Exercise
Repeat exactly each line of the data provided below.

Stored data entries
***

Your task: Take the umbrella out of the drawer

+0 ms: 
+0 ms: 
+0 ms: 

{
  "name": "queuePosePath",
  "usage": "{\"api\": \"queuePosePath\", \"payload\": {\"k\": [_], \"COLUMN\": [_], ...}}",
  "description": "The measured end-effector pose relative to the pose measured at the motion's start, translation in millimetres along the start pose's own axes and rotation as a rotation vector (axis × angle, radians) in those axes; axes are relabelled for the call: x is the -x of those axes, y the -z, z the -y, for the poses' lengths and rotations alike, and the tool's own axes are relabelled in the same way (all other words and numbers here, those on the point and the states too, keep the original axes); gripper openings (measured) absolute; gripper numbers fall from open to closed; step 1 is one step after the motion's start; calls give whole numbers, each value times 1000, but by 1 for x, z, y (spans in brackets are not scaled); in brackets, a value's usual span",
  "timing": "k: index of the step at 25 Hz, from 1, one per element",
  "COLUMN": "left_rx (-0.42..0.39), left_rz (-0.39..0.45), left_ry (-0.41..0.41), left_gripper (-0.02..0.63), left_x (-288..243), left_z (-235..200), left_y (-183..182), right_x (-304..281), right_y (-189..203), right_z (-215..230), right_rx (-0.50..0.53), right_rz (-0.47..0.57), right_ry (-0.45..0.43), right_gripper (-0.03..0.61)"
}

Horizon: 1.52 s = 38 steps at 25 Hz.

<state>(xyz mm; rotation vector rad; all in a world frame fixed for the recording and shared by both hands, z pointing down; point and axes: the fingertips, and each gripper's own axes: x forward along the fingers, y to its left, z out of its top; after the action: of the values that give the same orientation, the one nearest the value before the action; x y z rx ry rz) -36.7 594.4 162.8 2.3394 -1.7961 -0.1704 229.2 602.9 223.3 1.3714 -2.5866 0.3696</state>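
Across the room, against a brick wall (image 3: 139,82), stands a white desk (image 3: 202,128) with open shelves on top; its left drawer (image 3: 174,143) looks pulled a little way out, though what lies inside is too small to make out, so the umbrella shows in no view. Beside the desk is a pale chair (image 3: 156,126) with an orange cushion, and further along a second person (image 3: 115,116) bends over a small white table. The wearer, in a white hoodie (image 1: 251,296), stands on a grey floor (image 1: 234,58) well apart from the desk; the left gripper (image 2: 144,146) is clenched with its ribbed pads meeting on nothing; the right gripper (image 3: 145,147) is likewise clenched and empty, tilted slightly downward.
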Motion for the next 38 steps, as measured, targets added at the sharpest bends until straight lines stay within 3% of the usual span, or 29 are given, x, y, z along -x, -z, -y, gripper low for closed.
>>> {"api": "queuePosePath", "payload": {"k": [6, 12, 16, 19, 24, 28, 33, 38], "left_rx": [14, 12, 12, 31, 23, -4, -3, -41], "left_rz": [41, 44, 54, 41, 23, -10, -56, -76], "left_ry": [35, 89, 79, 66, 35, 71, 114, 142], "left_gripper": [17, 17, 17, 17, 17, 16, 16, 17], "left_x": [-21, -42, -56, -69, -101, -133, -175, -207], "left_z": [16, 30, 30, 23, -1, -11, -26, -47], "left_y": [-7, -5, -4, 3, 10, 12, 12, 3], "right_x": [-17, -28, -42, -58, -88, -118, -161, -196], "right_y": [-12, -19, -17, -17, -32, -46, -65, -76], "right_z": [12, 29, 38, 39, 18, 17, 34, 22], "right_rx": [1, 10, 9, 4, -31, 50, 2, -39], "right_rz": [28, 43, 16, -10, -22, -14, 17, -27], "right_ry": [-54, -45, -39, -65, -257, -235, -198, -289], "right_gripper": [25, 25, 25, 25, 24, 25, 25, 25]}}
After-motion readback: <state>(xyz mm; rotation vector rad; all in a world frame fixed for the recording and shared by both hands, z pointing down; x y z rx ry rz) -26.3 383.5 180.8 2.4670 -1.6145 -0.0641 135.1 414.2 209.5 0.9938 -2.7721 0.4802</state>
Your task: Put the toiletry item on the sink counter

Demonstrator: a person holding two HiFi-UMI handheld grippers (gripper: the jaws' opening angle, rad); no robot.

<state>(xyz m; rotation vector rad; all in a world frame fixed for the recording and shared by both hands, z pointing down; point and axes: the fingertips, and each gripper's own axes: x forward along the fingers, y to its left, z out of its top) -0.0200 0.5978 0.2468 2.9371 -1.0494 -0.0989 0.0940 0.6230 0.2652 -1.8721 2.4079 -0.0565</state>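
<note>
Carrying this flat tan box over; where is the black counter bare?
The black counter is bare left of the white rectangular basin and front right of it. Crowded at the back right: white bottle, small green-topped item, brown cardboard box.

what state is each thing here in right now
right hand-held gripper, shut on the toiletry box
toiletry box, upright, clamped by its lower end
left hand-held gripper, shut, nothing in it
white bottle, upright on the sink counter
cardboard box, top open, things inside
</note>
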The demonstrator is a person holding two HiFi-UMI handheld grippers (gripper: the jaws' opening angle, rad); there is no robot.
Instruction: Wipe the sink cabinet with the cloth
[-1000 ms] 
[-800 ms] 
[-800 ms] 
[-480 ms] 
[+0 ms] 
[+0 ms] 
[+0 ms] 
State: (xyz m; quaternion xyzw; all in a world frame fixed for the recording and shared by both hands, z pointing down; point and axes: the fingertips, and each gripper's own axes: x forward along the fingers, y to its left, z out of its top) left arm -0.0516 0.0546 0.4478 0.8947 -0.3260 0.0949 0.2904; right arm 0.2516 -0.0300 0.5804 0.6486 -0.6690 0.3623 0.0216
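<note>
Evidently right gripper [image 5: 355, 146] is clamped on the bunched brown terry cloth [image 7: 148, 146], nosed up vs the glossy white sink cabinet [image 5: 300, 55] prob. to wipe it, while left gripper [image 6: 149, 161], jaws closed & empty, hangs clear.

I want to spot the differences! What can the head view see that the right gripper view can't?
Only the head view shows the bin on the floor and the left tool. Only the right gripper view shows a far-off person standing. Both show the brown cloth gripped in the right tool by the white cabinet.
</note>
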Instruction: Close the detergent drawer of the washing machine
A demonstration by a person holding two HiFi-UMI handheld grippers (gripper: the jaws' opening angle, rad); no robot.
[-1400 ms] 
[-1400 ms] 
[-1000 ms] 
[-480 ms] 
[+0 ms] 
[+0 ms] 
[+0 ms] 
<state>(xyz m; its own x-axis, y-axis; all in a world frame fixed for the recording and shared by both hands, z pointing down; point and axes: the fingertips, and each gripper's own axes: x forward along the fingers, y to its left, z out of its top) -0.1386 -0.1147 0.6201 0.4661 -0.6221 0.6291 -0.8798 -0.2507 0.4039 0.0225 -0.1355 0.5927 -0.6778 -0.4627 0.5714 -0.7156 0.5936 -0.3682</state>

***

Reply
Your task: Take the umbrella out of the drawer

+0 ms: 
+0 ms: 
+0 ms: 

{
  "name": "queuePosePath",
  "usage": "{\"api\": \"queuePosePath\", \"payload\": {\"k\": [_], \"COLUMN\": [_], ...}}",
  "description": "The measured end-effector pose relative to the pose measured at the motion's start, translation in millimetres along the start pose's own axes and rotation as a rotation vector (axis × angle, radians) in those axes; axes are relabelled for the call: x is the -x of those axes, y the -z, z the -y, for the poses' lengths and rotations alike, and the tool's own axes are relabelled in the same way (all other words and numbers here, those on the point and the states too, keep the original axes); gripper openings (measured) absolute; gripper numbers fall from open to closed; step 1 is one step after the motion's start; calls give whole numbers, each value times 1000, but by 1 for x, z, y (spans in brackets are not scaled); in brackets, a value's usual span",
  "timing": "k: index of the step at 25 Hz, from 1, one per element",
  "COLUMN": "left_rx (-0.42..0.39), left_rz (-0.39..0.45), left_ry (-0.41..0.41), left_gripper (-0.02..0.63), left_x (-288..243), left_z (-235..200), left_y (-183..182), right_x (-304..281), right_y (-189..203), right_z (-215..230), right_rx (-0.50..0.53), right_rz (-0.47..0.57), right_ry (-0.45..0.43), right_gripper (-0.03..0.61)"
}

Horizon: 1.52 s = 38 steps at 25 Hz.

<state>(xyz mm; rotation vector rad; all in a world frame fixed for the recording and shared by both hands, z pointing down; point and axes: the fingertips, and each gripper's own axes: x forward along the fingers, y to its left, z out of its top; after the action: of the values that give the same orientation, the one nearest the value before the action; x y z rx ry rz) -36.7 594.4 162.8 2.3394 -1.7961 -0.1704 229.2 602.9 223.3 1.3714 -2.5866 0.3696</state>
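Across the room, against a brick wall (image 3: 139,82), stands a white desk (image 3: 202,128) with open shelves on top; its left drawer (image 3: 174,143) looks pulled a little way out, though what lies inside is too small to make out, so the umbrella shows in no view. Beside the desk is a pale chair (image 3: 156,126) with an orange cushion, and further along a second person (image 3: 115,116) bends over a small white table. The wearer, in a white hoodie (image 1: 251,296), stands on a grey floor (image 1: 234,58) well apart from the desk; the left gripper (image 2: 144,146) is clenched with its ribbed pads meeting on nothing; the right gripper (image 3: 145,147) is likewise clenched and empty, tilted slightly downward.
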Motion for the next 38 steps, as measured, targets added at the sharpest bends until straight lines stay within 3% of the usual span, or 29 are given, x, y, z along -x, -z, -y, gripper low for closed.
>>> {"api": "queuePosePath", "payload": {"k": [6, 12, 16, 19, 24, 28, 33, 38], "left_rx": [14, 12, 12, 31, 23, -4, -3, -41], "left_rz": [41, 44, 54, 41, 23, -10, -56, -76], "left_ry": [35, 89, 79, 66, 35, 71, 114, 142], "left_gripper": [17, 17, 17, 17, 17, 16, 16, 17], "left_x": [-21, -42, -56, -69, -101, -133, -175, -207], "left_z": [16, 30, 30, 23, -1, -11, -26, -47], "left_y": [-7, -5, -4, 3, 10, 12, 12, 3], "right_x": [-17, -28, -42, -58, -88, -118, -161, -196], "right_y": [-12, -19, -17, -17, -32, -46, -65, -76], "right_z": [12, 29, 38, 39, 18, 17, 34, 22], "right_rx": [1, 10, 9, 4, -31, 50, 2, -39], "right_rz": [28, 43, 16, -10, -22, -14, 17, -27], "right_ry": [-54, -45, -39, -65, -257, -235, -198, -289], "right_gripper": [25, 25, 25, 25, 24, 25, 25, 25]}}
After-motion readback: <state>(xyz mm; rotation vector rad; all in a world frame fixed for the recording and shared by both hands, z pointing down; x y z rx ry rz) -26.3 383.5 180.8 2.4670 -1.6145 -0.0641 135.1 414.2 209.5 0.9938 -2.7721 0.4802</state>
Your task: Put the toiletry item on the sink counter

Demonstrator: a person holding two HiFi-UMI handheld grippers (gripper: the jaws' opening angle, rad); no robot.

<state>(xyz m; rotation vector rad; all in a world frame fixed for the recording and shared by both hands, z pointing down; point and axes: the fingertips, and each gripper's own axes: x forward along the fingers, y to its left, z out of its top) -0.0200 0.5978 0.2468 2.9371 -1.0494 -0.0989 0.0940 0.6230 0.2652 -1.8721 2.4079 -0.0565</state>
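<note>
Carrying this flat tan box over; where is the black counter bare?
The black counter is bare left of the white rectangular basin and front right of it. Crowded at the back right: white bottle, small green-topped item, brown cardboard box.

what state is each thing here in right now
right hand-held gripper, shut on the toiletry box
toiletry box, upright, clamped by its lower end
left hand-held gripper, shut, nothing in it
white bottle, upright on the sink counter
cardboard box, top open, things inside
</note>
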The demonstrator is a person holding two HiFi-UMI handheld grippers (gripper: the jaws' opening angle, rad); there is no robot.
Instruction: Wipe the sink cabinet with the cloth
[-1000 ms] 
[-800 ms] 
[-800 ms] 
[-480 ms] 
[+0 ms] 
[+0 ms] 
[+0 ms] 
State: (xyz m; quaternion xyzw; all in a world frame fixed for the recording and shared by both hands, z pointing down; point and axes: the fingertips, and each gripper's own axes: x forward along the fingers, y to its left, z out of its top) left arm -0.0516 0.0546 0.4478 0.8947 -0.3260 0.0949 0.2904; right arm 0.2516 -0.0300 0.5804 0.6486 -0.6690 0.3623 0.0216
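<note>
Evidently right gripper [image 5: 355, 146] is clamped on the bunched brown terry cloth [image 7: 148, 146], nosed up vs the glossy white sink cabinet [image 5: 300, 55] prob. to wipe it, while left gripper [image 6: 149, 161], jaws closed & empty, hangs clear.

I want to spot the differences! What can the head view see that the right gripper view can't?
Only the head view shows the bin on the floor and the left tool. Only the right gripper view shows a far-off person standing. Both show the brown cloth gripped in the right tool by the white cabinet.
</note>
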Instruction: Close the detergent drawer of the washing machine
A demonstration by a person holding two HiFi-UMI handheld grippers (gripper: the jaws' opening angle, rad); no robot.
[-1400 ms] 
[-1400 ms] 
[-1000 ms] 
[-480 ms] 
[+0 ms] 
[+0 ms] 
[+0 ms] 
<state>(xyz m; its own x-axis, y-axis; all in a world frame fixed for the recording and shared by both hands, z pointing down; point and axes: the fingertips, and each gripper's own axes: x forward along the fingers, y to its left, z out of its top) -0.1386 -0.1147 0.6201 0.4661 -0.6221 0.6291 -0.8798 -0.2507 0.4039 0.0225 -0.1355 0.5927 -0.6778 -0.4627 0.5714 -0.7156 0.5936 -0.3682</state>

The complete answer has been presented.